The woman studied her for a moment, great worry radiating out of her eyes. Then she nodded and climbed onto the women’s carriage of the tram.
Nisreen stood there with a heavy heart and watched the tram pull away before it disappeared into the late-morning chaos.
She walked away, still reeling from the emotional hurricane she’d whipped up. She needed to calm down and get back to the office, where she would call the judges, starting with one who had been a close friend of her master.
As for Kamal… she’d need to talk to Ramazan about that.
She decided to walk to her office, to give her mind a chance to settle. She crossed the crowded street and took the embankment, by the water’s edge, where the air was marginally cooler. She liked walking along the river. The water—murky and dark, but flowing by with unbothered continuity—was like a sedative to her rattled senses.
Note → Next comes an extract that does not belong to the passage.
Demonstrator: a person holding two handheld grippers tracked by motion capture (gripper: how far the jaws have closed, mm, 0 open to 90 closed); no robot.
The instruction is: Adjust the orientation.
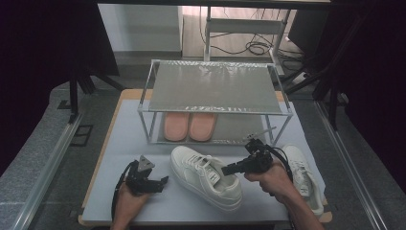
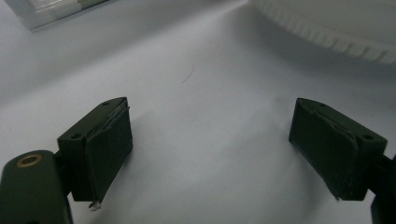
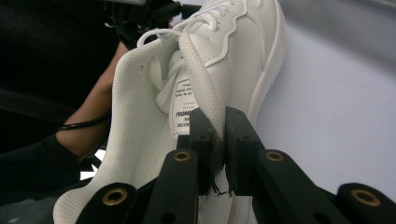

As she stared ahead, she thought back fondly to her master, lamenting that he was not around, wistfully wishing he were still alive to support and guide her through these troubled times. At the same time, however, a small part of her was glad he wasn’t around to see what the empire had become, although, even then, she wondered if he wouldn’t have relished the idea of diving into the fight for its soul. He had never shied away from a battle. And that part of him still animated her and gave her the strength to continue, despite the fear and the threats. In a way, she felt she owed it to his memory. Without her master’s support, she would never have become a respected advocate of women’s rights or such a distinctive voice in the Paris press, well regarded and widely read by an expanding audience of literate women. He had made it possible, and she had stepped up and embraced the opportunity. She loved him and came to consider him her true father, even after she had left his household—that is, when his wife and her coterie of women had deemed that it was time for Nisreen to get married.
Nisreen’s foster parents were friends with Kamal and Ramazan’s parents, which was how she’d met the two brothers. Along with her brothers, they’d all been childhood friends. They were allowed to play and go on outings together until Nisreen reached puberty—which was around the time that she had felt the first stirrings of desire for Kamal, ones that she strongly suspected were reciprocated. But that was when custom dictated that she don the veil and drop out of the brothers’ lives, only to reappear when her marriage to Ramazan was arranged by their parents. Of the two, Ramazan had been the obvious choice: older than Kamal, if only by two years, more grounded, a solid earner with respectable prospects for a lifelong career in medicine. Neither she nor Kamal had got a chance to put a word in before it was a fait accompli, and out of respect for her master and his wife and all they had done for her, she never challenged their decision, even though she could see the same unspoken dejection that she felt reflected in Kamal’s eyes. But that was all in the distant past, and perhaps her parents had been right all along. Ramazan had become a reliable husband and father for their two children and was a respectful, kind man and a generous provider, even if the flame of passion between them had never really grown into the bonfire she’d heard about in whispered conversation or read about in contraband literature. Kamal, on the other hand, had followed through on the promise of his rambunctious youth and turned into… that.
And yet…
She fought to push all thought of him away and tried to focus instead on what really mattered: getting the playwright back to his family.
Family was everything, after all.
She firmly believed it, even if it came at a price.